PROBLEM DESCRIPTION: The expected answer is the data below, retyped exactly.

MATERIALS PROVIDED:
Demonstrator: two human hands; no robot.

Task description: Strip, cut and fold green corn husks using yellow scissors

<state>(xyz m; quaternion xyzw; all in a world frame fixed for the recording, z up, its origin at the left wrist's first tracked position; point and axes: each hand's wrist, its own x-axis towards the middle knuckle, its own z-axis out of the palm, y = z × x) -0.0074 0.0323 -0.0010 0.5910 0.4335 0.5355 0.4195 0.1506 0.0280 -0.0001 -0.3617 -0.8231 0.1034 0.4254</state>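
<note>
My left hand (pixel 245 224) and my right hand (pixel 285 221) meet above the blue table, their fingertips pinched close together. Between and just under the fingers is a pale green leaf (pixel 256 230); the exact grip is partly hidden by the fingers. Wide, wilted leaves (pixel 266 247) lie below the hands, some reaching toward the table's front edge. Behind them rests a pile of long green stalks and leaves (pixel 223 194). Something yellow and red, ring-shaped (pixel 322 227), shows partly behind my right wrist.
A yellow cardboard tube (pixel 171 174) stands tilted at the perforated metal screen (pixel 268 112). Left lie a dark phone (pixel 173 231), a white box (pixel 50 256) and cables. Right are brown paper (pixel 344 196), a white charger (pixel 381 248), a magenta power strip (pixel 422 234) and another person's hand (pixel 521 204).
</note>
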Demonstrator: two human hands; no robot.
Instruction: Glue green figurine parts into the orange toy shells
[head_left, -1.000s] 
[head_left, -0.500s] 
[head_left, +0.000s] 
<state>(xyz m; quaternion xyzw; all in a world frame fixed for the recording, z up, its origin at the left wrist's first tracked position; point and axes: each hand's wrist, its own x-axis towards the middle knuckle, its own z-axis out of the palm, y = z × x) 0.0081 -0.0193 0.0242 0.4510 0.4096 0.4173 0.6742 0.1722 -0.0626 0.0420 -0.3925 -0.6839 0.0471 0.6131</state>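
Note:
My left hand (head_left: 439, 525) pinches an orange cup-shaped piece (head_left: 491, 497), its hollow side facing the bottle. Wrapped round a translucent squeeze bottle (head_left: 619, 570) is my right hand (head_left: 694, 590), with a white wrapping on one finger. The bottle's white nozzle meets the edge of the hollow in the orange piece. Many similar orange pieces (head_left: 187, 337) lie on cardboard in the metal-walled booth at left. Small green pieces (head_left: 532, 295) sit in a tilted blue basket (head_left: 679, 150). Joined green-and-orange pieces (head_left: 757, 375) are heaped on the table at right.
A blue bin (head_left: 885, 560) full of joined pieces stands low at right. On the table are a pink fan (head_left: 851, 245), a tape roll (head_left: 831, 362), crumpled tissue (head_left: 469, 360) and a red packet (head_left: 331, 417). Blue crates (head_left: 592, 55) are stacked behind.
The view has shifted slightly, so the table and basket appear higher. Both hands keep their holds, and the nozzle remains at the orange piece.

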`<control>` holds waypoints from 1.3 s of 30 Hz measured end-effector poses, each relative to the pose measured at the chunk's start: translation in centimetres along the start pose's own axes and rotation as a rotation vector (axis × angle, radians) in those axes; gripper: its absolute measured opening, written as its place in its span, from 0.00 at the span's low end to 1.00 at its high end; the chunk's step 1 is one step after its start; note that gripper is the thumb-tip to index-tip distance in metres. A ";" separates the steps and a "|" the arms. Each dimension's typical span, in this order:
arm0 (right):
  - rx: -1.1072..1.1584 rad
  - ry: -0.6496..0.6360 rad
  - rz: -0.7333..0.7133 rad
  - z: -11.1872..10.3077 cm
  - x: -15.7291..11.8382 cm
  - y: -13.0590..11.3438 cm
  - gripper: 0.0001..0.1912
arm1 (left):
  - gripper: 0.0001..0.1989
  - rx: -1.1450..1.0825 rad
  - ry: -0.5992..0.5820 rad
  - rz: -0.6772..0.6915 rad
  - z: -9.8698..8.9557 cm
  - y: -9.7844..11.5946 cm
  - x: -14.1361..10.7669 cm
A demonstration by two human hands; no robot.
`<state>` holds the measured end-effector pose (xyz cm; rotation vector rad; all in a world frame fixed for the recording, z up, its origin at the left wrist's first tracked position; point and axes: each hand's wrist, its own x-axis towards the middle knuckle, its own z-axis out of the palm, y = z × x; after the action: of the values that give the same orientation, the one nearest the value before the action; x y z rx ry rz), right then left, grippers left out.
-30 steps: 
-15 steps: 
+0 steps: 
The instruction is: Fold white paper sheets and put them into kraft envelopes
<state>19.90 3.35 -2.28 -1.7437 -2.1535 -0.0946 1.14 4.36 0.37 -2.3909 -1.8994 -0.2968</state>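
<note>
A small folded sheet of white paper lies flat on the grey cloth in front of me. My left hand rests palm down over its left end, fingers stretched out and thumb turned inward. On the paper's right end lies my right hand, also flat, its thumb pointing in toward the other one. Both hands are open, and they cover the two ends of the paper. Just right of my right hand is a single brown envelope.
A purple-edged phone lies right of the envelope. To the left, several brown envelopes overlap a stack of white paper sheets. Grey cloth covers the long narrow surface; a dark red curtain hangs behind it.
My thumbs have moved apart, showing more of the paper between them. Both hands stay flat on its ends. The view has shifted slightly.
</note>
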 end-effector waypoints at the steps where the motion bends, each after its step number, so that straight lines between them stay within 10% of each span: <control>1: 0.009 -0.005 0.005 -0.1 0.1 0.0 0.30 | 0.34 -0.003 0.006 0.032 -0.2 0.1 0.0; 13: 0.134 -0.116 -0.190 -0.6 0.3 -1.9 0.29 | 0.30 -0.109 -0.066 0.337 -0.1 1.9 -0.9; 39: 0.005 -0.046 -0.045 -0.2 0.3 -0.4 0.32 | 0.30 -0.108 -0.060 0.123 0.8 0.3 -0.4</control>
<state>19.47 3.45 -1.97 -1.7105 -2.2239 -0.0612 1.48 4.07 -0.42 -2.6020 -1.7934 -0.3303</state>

EXERCISE OUTPUT:
Demonstrator: two human hands; no robot.

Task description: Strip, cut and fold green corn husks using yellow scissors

<state>(xyz m; quaternion xyzw; all in a world frame fixed for the recording, z up, its origin at the left wrist's first tracked position; point and axes: each hand's wrist, its own x-axis towards the middle knuckle, its own z-axis out of the palm, y = z × x) -0.0074 0.0323 -0.0010 0.5910 0.4335 0.5355 0.4195 0.1506 0.0280 -0.0001 -0.3617 -0.8231 0.1034 0.4254</state>
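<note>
My left hand (pixel 245 224) and my right hand (pixel 285 221) meet above the blue table, their fingertips pinched close together. Between and just under the fingers is a pale green leaf (pixel 256 230); the exact grip is partly hidden by the fingers. Wide, wilted leaves (pixel 266 247) lie below the hands, some reaching toward the table's front edge. Behind them rests a pile of long green stalks and leaves (pixel 223 194). Something yellow and red, ring-shaped (pixel 322 227), shows partly behind my right wrist.
A yellow cardboard tube (pixel 171 174) stands tilted at the perforated metal screen (pixel 268 112). Left lie a dark phone (pixel 173 231), a white box (pixel 50 256) and cables. Right are brown paper (pixel 344 196), a white charger (pixel 381 248), a magenta power strip (pixel 422 234) and another person's hand (pixel 521 204).
</note>
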Demonstrator: two human hands; no robot.
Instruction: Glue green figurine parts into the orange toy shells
[head_left, -1.000s] 
[head_left, -0.500s] 
[head_left, +0.000s] 
<state>(xyz m; quaternion xyzw; all in a world frame fixed for the recording, z up, its origin at the left wrist's first tracked position; point and axes: each hand's wrist, its own x-axis towards the middle knuckle, its own z-axis out of the palm, y = z × x) 0.0081 -0.0193 0.0242 0.4510 0.4096 0.4173 0.6742 0.1722 -0.0626 0.0420 -0.3925 -0.6839 0.0471 0.6131</state>
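Note:
My left hand (head_left: 439, 525) pinches an orange cup-shaped piece (head_left: 491, 497), its hollow side facing the bottle. Wrapped round a translucent squeeze bottle (head_left: 619, 570) is my right hand (head_left: 694, 590), with a white wrapping on one finger. The bottle's white nozzle meets the edge of the hollow in the orange piece. Many similar orange pieces (head_left: 187, 337) lie on cardboard in the metal-walled booth at left. Small green pieces (head_left: 532, 295) sit in a tilted blue basket (head_left: 679, 150). Joined green-and-orange pieces (head_left: 757, 375) are heaped on the table at right.
A blue bin (head_left: 885, 560) full of joined pieces stands low at right. On the table are a pink fan (head_left: 851, 245), a tape roll (head_left: 831, 362), crumpled tissue (head_left: 469, 360) and a red packet (head_left: 331, 417). Blue crates (head_left: 592, 55) are stacked behind.
The view has shifted slightly, so the table and basket appear higher. Both hands keep their holds, and the nozzle remains at the orange piece.
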
`<control>` holds waypoints from 1.3 s of 30 Hz measured end-effector poses, each relative to the pose measured at the chunk's start: translation in centimetres along the start pose's own axes and rotation as a rotation vector (axis × angle, radians) in those axes; gripper: its absolute measured opening, written as its place in its span, from 0.00 at the span's low end to 1.00 at its high end; the chunk's step 1 is one step after its start; note that gripper is the thumb-tip to index-tip distance in metres. A ";" separates the steps and a "|" the arms. Each dimension's typical span, in this order:
arm0 (right):
  - rx: -1.1072..1.1584 rad
  - ry: -0.6496..0.6360 rad
  - rz: -0.7333..0.7133 rad
  - z: -11.1872..10.3077 cm
  - x: -15.7291..11.8382 cm
  - y: -13.0590..11.3438 cm
  - gripper: 0.0001..0.1912
arm1 (left):
  - gripper: 0.0001..0.1989
  - rx: -1.1450..1.0825 rad
  - ry: -0.5992..0.5820 rad
  - rz: -0.6772..0.6915 rad
  - z: -9.8698..8.9557 cm
  - y: -9.7844..11.5946 cm
  - x: -14.1361..10.7669 cm
A demonstration by two human hands; no robot.
`<state>` holds the measured end-effector pose (xyz cm; rotation vector rad; all in a world frame fixed for the recording, z up, its origin at the left wrist's first tracked position; point and axes: each hand's wrist, its own x-axis towards the middle knuckle, its own z-axis out of the palm, y = z × x; after the action: of the values that give the same orientation, the one nearest the value before the action; x y z rx ry rz), right then left, grippers left out.
-30 steps: 
-15 steps: 
+0 steps: 
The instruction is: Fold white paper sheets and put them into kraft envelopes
<state>19.90 3.35 -2.28 -1.7437 -2.1535 -0.0946 1.14 4.36 0.37 -2.3909 -1.8994 -0.2968</state>
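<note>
A small folded sheet of white paper lies flat on the grey cloth in front of me. My left hand rests palm down over its left end, fingers stretched out and thumb turned inward. On the paper's right end lies my right hand, also flat, its thumb pointing in toward the other one. Both hands are open, and they cover the two ends of the paper. Just right of my right hand is a single brown envelope.
A purple-edged phone lies right of the envelope. To the left, several brown envelopes overlap a stack of white paper sheets. Grey cloth covers the long narrow surface; a dark red curtain hangs behind it.
My thumbs have moved apart, showing more of the paper between them. Both hands stay flat on its ends. The view has shifted slightly.
</note>
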 end-effector waypoints at the steps where the motion bends, each after its step number, so that straight lines between them stay within 10% of each span: <control>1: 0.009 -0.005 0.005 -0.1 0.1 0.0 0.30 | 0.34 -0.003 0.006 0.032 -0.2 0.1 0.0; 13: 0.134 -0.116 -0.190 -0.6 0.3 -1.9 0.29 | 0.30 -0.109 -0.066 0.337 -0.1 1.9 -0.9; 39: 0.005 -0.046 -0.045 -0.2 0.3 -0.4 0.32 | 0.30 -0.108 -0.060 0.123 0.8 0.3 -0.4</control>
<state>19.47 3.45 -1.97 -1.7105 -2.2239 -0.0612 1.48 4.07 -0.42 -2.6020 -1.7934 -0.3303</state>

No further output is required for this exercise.